A Collection of Five Fine Oro Province Lime Spatulas from the 19th Century
|Size||Height: 25- 30cm|
This Fine Collection of Five Lime Spatulas from the Tufi Area in Oro Province Papua New Guinea. Dating from the 19th Century to early 20th Century.
Each spatula has very fine incised designs on both sides, the designs relating to a specific clan and their body tattoo designs. All of these beautiful old Lime Spatulas have dark shiny patina from decades of use.
Betel nut chewing is very much part of daily life for people all over Papua New Guinea, The betel nut, the seed of the Areca palm, is common across Asia and the Pacific. In Papua New Guinea, where it is known locally as “buai“, it is consumed with a mustard stick dipped in the slaked lime powder (burnt & crushed seashells)

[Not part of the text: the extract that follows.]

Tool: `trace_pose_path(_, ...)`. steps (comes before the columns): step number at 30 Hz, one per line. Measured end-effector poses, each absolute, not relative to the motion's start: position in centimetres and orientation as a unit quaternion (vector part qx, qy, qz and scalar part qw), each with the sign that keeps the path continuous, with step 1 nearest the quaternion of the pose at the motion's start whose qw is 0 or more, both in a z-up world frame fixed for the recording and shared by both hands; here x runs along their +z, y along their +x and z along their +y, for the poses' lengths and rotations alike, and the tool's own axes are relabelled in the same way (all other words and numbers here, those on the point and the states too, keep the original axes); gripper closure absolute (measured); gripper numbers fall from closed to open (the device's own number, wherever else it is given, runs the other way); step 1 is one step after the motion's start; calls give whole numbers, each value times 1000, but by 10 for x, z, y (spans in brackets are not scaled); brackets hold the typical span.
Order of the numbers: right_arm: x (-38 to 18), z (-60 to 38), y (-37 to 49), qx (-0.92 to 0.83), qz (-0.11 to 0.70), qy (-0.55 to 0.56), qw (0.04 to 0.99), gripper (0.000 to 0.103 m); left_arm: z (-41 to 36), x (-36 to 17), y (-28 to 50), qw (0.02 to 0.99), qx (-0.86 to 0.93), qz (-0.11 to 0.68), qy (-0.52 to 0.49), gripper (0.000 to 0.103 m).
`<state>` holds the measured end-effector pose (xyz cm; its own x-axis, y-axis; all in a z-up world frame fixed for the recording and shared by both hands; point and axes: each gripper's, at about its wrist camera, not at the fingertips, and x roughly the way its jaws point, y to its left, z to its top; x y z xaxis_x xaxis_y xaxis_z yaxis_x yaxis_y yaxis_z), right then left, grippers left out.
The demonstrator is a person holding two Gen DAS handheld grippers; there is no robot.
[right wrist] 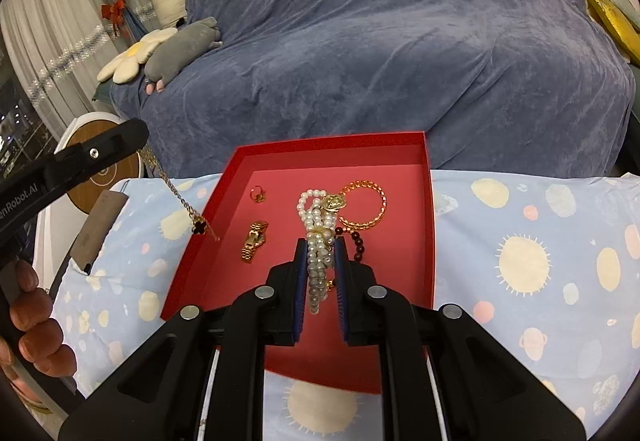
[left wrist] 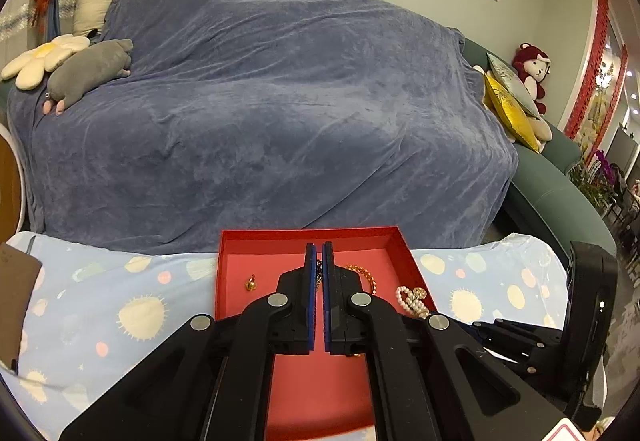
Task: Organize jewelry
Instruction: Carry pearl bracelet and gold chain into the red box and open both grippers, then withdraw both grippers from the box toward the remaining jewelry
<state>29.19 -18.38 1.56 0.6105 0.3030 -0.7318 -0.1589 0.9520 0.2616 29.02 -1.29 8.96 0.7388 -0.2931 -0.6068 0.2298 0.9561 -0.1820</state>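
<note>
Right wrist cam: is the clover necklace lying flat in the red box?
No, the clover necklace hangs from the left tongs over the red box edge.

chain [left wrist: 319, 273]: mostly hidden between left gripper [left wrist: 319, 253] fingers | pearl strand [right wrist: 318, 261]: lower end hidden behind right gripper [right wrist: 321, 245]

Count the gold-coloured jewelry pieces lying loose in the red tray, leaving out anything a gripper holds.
3: a ring far left, a watch band nearer, a chain bracelet on the right of the red tray. The pearls may hide more.
</note>
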Motion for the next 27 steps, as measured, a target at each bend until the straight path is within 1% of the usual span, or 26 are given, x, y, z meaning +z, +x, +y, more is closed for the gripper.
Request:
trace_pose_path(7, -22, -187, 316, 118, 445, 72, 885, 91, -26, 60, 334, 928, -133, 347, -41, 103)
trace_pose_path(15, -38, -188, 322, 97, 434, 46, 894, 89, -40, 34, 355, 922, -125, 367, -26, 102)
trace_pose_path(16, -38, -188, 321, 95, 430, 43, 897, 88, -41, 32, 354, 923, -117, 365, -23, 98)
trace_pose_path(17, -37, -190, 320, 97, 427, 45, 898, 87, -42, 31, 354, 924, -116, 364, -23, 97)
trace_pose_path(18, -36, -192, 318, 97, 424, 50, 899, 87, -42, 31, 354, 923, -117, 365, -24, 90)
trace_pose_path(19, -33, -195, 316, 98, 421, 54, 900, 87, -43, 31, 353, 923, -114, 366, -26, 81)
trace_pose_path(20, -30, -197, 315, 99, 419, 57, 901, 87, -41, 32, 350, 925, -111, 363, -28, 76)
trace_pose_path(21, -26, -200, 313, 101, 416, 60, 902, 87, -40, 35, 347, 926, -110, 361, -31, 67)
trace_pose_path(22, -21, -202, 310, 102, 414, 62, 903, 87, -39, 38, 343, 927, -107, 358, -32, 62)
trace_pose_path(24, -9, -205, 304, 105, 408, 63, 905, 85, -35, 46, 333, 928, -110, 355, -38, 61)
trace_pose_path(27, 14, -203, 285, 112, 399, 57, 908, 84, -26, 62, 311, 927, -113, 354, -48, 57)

The traditional artists of New Guinea make beautiful implements to use when chewing betel nut such as lime gourds to hold the lime, & beautifully carved and decorated wood spatulas like these and in many areas beautiful carved mortar & pestles used to crush betel nuts when older and lacking strong teeth.
Some of the most beautiful small scale artworks in New Guinea are made for using betel nut.
The spatula is used to put lime into your mouth to chew with the betel nut. This brings out the alkaloid in the betel nut that is a stimulate much like a cup coffee or nicotine.